Raku / doc

🦋 Raku documentation
https://docs.raku.org/
Artistic License 2.0
287 stars 291 forks source link

Second backtracking example is comprehensivly wrong? #4369

Open codesections opened 1 year ago

codesections commented 1 year ago

The second example in the Backtracking section of the Regex page appears to be entirely wrong. I'm referring to the example that starts:

It is worth noting that disabling backtracking will not prevent the engine to try several ways to match the regular expression.

This example provides code that, according to the text, will result in only two iterations (without :ratchet). Running that code, however, results in 30 iterations. Additionally, the text incorrectly describes how the match proceeds by saying that it "will match against the rightmost word SQL and go forward from there" – which it won't. I cannot tell what the example is trying to communicate. It appears to be ~6 years old; maybe it was documenting old/buggy behavior? I am inclined to favor deleting this second example entirely rather than trying to salvage it.

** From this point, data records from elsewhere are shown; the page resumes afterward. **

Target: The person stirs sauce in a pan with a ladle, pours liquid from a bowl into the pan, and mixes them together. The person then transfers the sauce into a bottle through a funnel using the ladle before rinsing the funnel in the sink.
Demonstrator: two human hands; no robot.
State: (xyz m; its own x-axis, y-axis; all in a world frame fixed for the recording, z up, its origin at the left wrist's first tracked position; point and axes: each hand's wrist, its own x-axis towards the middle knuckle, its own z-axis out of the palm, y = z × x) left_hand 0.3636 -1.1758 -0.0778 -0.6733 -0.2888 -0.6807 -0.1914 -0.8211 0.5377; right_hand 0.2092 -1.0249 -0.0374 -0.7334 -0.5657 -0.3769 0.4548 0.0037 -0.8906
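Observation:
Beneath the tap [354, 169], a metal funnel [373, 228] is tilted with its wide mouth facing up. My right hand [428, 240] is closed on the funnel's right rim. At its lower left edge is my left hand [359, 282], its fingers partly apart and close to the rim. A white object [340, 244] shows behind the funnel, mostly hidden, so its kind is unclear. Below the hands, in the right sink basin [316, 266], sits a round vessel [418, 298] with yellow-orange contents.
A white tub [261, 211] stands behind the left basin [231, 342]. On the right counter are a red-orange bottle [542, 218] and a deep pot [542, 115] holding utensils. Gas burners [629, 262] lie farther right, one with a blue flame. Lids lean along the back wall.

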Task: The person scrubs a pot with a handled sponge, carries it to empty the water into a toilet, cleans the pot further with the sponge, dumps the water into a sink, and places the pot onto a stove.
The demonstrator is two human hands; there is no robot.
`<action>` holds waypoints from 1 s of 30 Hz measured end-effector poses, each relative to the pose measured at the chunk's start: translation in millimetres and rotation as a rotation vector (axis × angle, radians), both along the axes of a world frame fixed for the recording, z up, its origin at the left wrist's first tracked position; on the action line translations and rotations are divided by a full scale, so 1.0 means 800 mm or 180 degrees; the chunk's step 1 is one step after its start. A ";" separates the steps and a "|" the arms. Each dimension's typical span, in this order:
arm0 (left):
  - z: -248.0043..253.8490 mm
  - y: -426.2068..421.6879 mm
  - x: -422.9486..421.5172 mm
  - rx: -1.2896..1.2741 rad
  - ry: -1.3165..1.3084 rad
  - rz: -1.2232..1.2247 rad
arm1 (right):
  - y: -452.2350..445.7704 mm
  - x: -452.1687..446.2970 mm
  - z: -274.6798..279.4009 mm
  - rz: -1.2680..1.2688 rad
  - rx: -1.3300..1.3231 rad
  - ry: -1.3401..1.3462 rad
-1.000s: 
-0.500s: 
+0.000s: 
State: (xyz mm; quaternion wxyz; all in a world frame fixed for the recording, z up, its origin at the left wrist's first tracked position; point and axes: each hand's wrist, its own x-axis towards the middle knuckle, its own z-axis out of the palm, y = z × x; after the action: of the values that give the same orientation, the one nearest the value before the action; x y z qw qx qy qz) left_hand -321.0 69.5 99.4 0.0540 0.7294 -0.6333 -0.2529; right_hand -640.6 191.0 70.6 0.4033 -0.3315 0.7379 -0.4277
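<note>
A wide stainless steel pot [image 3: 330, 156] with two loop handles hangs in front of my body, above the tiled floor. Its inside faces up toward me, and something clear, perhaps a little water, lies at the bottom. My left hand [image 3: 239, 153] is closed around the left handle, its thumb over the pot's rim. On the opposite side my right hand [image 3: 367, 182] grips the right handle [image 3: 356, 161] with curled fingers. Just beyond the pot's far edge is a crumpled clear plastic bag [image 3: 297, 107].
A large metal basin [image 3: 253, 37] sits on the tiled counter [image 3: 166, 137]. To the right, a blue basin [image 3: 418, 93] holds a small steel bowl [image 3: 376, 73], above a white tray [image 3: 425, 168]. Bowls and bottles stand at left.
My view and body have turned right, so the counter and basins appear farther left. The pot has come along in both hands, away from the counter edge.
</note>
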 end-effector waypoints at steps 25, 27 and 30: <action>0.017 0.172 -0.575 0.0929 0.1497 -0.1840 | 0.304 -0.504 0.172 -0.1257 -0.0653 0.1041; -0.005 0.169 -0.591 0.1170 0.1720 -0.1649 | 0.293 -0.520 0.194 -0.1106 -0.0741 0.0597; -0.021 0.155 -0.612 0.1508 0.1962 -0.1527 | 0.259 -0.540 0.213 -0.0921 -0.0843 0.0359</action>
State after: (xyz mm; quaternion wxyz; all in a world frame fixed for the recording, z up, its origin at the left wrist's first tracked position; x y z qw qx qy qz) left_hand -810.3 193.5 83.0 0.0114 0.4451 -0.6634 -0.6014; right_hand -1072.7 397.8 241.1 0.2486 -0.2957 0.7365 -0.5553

However, since it's fairly long and well-written, I thought I'd check if anyone else knows what it's trying to do and/or how to get it to do so.

pmichaud commented 1 year ago

I can't speak for the rest of the example (yet), but the author misreads the result of the second example entirely and perhaps that confuses the entire answer.

The reason the example cited fails to match is not because there's not a second "SQL" to be matched, but rather because the first SQL that got matched is now in $0 instead of $1. The author went from these prior examples:

my $string = 'PostgreSQL is an SQL database!';
say $string ~~ /(.+)(SQL) (.+) $1/;      # OUTPUT: «「PostgreSQL is an SQL」␤» 
say $string ~~ / :r (.+)(SQL) (.+) $1/;  # OUTPUT: «Nil␤» 

to this one

my $string = 'PostgreSQL is an SQL database!';
say $string ~~ / (SQL) (.+) $1 /; # OUTPUT: «Nil␤» 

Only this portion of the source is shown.